Original source: topic-btree-concurrency-control

Topic: This implementation has no locking — explore how production B-trees (e.g., InnoDB, PostgreSQL) use latching and lock coupling for concurrent access

Date: 2026-05-29

Time: 10:25

No Locking in This B-Tree — How Production Systems Do It

The Gap

This B-tree implementation (b-tree-storage-engine/btree.py) is entirely single-threaded. PageManager.readpage (line 70) and writepage (line 77) operate directly on a single file handle with no synchronization. allocatepage (line 88) reads metadata, computes the next free page, and writes it back — a classic read-modify-write sequence with no atomicity guarantee. If two threads called allocatepage concurrently, both could allocate the same page number.

The standalone write-ahead-log/wal.py does use a threading.Lock (line 80: self.lock = threading.Lock()), and every mutating method (append at line 139, appendbatch at line 150, checkpoint at line 163) acquires it. But this protects only the WAL's internal state — it doesn't coordinate B-tree structural modifications like splits.

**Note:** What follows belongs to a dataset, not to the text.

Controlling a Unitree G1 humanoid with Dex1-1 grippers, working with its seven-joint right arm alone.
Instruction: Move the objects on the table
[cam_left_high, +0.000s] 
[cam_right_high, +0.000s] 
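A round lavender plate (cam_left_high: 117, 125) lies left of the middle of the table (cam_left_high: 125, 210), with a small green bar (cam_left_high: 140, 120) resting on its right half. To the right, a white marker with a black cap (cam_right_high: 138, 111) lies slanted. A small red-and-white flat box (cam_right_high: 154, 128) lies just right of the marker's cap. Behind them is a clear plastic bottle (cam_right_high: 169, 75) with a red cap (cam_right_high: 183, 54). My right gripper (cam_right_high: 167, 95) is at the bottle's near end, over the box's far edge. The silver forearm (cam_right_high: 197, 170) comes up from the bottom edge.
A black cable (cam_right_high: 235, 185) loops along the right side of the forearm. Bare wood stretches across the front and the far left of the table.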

This is fine for a teaching implementation. Production systems need a very different approach.

Latching vs. Locking

Production databases distinguish two concepts that this codebase collapses:

Locks protect logical data (rows, key ranges, predicates) for transaction isolation. They're held for the duration of a transaction — potentially seconds or minutes. InnoDB's row-level locks and PostgreSQL's SELECT FOR UPDATE are locks.

Latches (sometimes called "mutexes" or "lightweight locks") protect physical data structures (buffer pool pages, B-tree nodes) for thread safety. They're held for microseconds — just long enough to read or modify an in-memory page. The threading.Lock() in wal.py:80 is closer to a latch in spirit, though it protects the WAL rather than tree pages.

The B-tree in btree.py needs latches, not locks. The problem isn't transaction isolation — it's that two threads traversing the tree simultaneously could see a half-written page or a node mid-split.

Lock Coupling (Crabbing)

The naive approach — latch the entire tree for every operation — kills concurrency. Production systems use lock coupling (also called "crabbing"):

1. Latch the parent before descending.

2. Latch the child page.

3. Release the parent if the child is "safe" (won't split on insert, won't merge on delete).

4. Repeat down the tree.

Consider a lookup in this implementation's tree. BTree.get would traverse from root to leaf, calling read_page at each level (the test at line 95 asserts reads ≤ height + 1). With lock coupling, the traversal would hold at most two latches at any time — the current node and its parent — releasing the parent once the child is confirmed safe.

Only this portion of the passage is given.